Mona Saanouni
12 Octobre 2020•Mise à jour: 13 Octobre 2020
AA/ Ankara
Amnesty International a dévoilé de nouvelles preuves relatives à l'exposition des civils dans l'Etat d'Arakan à des attaques, lors du conflit opposant l'armée birmane aux séparatistes bouddhistes qui réclament l'autonomie de la région.
L'organisation internationale s'est appuyée dans la récolte de ses preuves sur des photos et des scènes filmées dans la province, par des caméras, des satellites, des médias et autres rapports médiatiques publiés par des organisations civiles.

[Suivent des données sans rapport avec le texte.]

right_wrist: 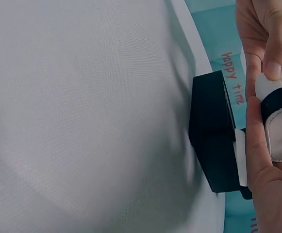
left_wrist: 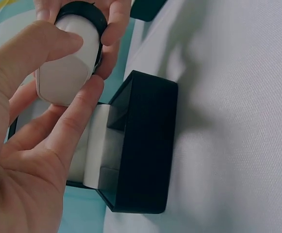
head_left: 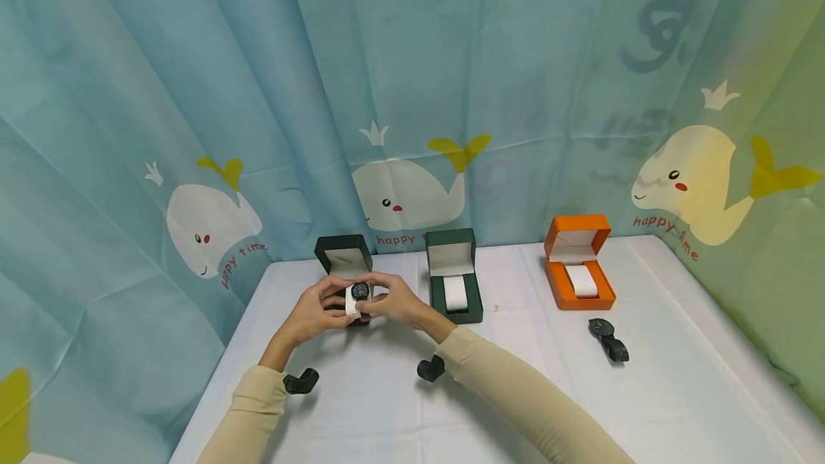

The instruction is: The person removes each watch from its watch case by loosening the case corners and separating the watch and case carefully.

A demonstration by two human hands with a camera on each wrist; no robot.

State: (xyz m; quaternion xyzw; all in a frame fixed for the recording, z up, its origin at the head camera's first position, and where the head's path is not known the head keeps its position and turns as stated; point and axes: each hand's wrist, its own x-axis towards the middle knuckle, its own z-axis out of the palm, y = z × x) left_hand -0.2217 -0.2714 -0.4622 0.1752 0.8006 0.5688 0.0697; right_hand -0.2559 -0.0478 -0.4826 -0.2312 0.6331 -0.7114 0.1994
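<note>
A black wristwatch [head_left: 360, 291] sits with its strap wrapped round a white watch cushion [left_wrist: 65, 68], held in the air between both hands. My left hand [head_left: 314, 311] grips the cushion, its thumb pressing on the white face in the left wrist view. From the other side my right hand [head_left: 394, 301] holds the watch and cushion, fingers curled about the strap. Right behind and below them stands an open black watch box [left_wrist: 148, 141], its lid [head_left: 344, 243] raised. The strap's fastening is hidden from me.
An open dark green watch box [head_left: 473, 299] with a white cushion [head_left: 455, 293] stands to the right. Farther right is an open orange box [head_left: 582, 301] with another cushion [head_left: 581, 281]. Before it lies a second black watch [head_left: 607, 339]. A patterned curtain [head_left: 412, 92] hangs behind the white table [head_left: 361, 421].
</note>
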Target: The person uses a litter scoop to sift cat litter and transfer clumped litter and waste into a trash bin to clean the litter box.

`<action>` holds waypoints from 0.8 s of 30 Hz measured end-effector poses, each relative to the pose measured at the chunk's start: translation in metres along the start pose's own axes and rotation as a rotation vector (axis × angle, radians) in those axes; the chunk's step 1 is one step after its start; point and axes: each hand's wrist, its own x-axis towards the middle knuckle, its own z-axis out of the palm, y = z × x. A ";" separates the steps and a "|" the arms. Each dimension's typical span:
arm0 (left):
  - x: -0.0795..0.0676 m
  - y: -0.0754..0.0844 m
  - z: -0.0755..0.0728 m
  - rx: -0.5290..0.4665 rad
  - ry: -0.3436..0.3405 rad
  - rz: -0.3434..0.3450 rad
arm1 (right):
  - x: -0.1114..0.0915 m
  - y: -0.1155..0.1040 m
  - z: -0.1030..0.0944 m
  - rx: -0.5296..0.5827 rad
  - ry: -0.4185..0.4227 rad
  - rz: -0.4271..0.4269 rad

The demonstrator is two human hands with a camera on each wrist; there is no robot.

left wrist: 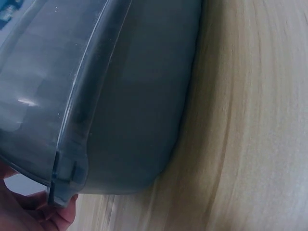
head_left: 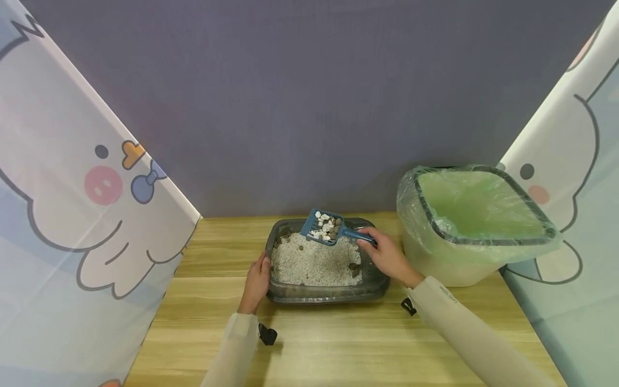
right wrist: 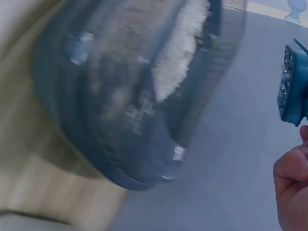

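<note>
A dark translucent litter box (head_left: 329, 293) stands on the table, filled with pale litter (head_left: 316, 263) and a few brown clumps (head_left: 355, 267). My left hand (head_left: 257, 279) grips the box's left rim; in the left wrist view its fingers (left wrist: 62, 216) curl at the rim's corner. With my right hand (head_left: 388, 257) I hold a blue litter scoop (head_left: 349, 232) by its handle, over the back part of the box. White and brown lumps (head_left: 327, 227) lie in the scoop. The right wrist view shows only part of the scoop (right wrist: 294, 84), at its edge.
At the right of the box stands a pale bin (head_left: 435, 260) lined with a green translucent bag (head_left: 483, 207). A grey wall (head_left: 300, 107) rises behind the table (head_left: 217, 252). Printed cartoon panels (head_left: 58, 161) flank both sides.
</note>
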 end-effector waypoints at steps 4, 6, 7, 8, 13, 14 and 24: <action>0.000 0.001 0.000 -0.008 0.005 0.006 | -0.001 -0.017 -0.017 -0.038 0.030 -0.014; 0.000 0.000 0.000 -0.008 0.008 0.009 | -0.002 -0.025 -0.027 -0.056 0.049 -0.035; 0.000 0.000 0.000 -0.006 0.008 0.009 | -0.002 -0.029 -0.032 -0.066 0.062 -0.053; -0.001 -0.001 0.000 -0.004 0.009 0.008 | -0.003 -0.034 -0.038 -0.070 0.074 -0.068; -0.002 -0.003 0.002 0.000 -0.006 0.000 | -0.013 -0.052 -0.073 -0.155 0.138 -0.130; -0.003 -0.003 0.001 0.002 -0.010 -0.003 | -0.015 -0.055 -0.081 -0.173 0.147 -0.133; -0.002 -0.001 -0.003 -0.011 -0.026 -0.019 | -0.049 -0.063 -0.186 -0.359 0.274 -0.013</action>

Grâce à ces nouvelles preuves, l'organisation a pu confirmer la véracité des informations selon lesquelles des civils, y compris des enfants, ont été tués dans l'incendie de plusieurs villages de la région le 3 septembre.
Une analyse des images des mines terrestres effectuée par un expert en armes d'Amnesty International a démontré qu'il s'agissait de mines terrestres MM2 utilisées par l'armée birmane.
L'organisation a également souligné qu'il n'y avait aucune preuve indiquant une diminution de l'intensité des affrontements entre l'armée birmane et les bouddhistes appelant à l'autonomie.
Il est à rappeler que l'Etat d'Arakan connaît une escalade du conflit armé entre l'armée birmane et l' «armée d'Arakan», constituée d'une milice bouddhiste extréiste, et ce depuis fin 2018.
Au cours de ces affrontements, au moins 289 civils ont été tués dans l'État d'Arakan et dans l'État de "Chin" qui lui est adjacent, depuis décembre 2018.